» **About this task**
Nothing should be output except the lines from the top of the material below through the line that contains "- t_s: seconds", each exactly as written.
-- Provided data follows --
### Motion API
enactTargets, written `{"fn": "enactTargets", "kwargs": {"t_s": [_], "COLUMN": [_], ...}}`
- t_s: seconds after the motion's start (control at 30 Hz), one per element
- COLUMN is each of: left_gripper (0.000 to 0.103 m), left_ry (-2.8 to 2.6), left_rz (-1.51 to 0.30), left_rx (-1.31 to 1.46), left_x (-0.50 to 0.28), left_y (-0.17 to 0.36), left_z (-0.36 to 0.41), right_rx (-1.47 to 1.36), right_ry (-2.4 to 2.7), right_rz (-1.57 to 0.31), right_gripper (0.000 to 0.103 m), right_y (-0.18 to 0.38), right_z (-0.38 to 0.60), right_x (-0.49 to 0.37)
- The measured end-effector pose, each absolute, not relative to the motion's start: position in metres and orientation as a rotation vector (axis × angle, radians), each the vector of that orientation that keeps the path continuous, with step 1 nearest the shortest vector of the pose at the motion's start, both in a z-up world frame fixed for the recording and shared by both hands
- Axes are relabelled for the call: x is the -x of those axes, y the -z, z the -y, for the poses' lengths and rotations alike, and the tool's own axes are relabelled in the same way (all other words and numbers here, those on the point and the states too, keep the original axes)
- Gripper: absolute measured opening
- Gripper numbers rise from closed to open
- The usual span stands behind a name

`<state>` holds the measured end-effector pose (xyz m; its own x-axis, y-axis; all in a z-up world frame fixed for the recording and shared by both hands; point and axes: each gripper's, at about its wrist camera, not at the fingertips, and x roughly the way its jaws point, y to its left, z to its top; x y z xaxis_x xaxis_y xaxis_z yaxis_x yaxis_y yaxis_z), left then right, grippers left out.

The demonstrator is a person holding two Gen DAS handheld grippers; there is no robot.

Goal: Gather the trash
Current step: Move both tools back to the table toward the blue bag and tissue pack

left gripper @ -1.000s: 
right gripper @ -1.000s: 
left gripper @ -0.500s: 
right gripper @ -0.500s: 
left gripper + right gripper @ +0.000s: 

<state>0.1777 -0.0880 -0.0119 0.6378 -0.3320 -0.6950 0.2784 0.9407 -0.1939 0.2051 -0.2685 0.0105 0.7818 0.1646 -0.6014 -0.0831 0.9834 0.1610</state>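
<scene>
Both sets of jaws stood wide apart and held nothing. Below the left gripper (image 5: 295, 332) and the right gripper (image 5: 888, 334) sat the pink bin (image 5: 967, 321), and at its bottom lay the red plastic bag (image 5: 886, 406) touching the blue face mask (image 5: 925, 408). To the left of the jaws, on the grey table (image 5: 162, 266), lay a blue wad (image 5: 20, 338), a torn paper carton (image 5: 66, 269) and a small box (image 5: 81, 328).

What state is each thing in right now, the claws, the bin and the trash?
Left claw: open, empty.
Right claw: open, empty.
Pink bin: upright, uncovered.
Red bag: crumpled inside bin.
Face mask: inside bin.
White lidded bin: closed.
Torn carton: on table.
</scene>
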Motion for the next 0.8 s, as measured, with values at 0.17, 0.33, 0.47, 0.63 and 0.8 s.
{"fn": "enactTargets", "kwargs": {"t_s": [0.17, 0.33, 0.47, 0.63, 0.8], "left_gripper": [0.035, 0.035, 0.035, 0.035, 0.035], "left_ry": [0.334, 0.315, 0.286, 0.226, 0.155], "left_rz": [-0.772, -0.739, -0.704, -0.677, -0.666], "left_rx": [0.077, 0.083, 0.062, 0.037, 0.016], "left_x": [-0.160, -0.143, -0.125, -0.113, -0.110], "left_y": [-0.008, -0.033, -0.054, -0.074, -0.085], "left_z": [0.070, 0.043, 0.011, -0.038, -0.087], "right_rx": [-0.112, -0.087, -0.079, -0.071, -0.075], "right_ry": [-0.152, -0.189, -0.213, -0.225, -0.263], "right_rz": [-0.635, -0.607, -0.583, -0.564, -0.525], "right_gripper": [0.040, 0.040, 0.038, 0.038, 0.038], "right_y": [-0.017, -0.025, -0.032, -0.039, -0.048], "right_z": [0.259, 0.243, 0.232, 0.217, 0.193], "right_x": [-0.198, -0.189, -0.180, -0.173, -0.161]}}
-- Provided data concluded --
» **Your solution**
### Motion API
enactTargets, written `{"fn": "enactTargets", "kwargs": {"t_s": [_], "COLUMN": [_], ...}}`
- t_s: seconds after the motion's start (control at 30 Hz), one per element

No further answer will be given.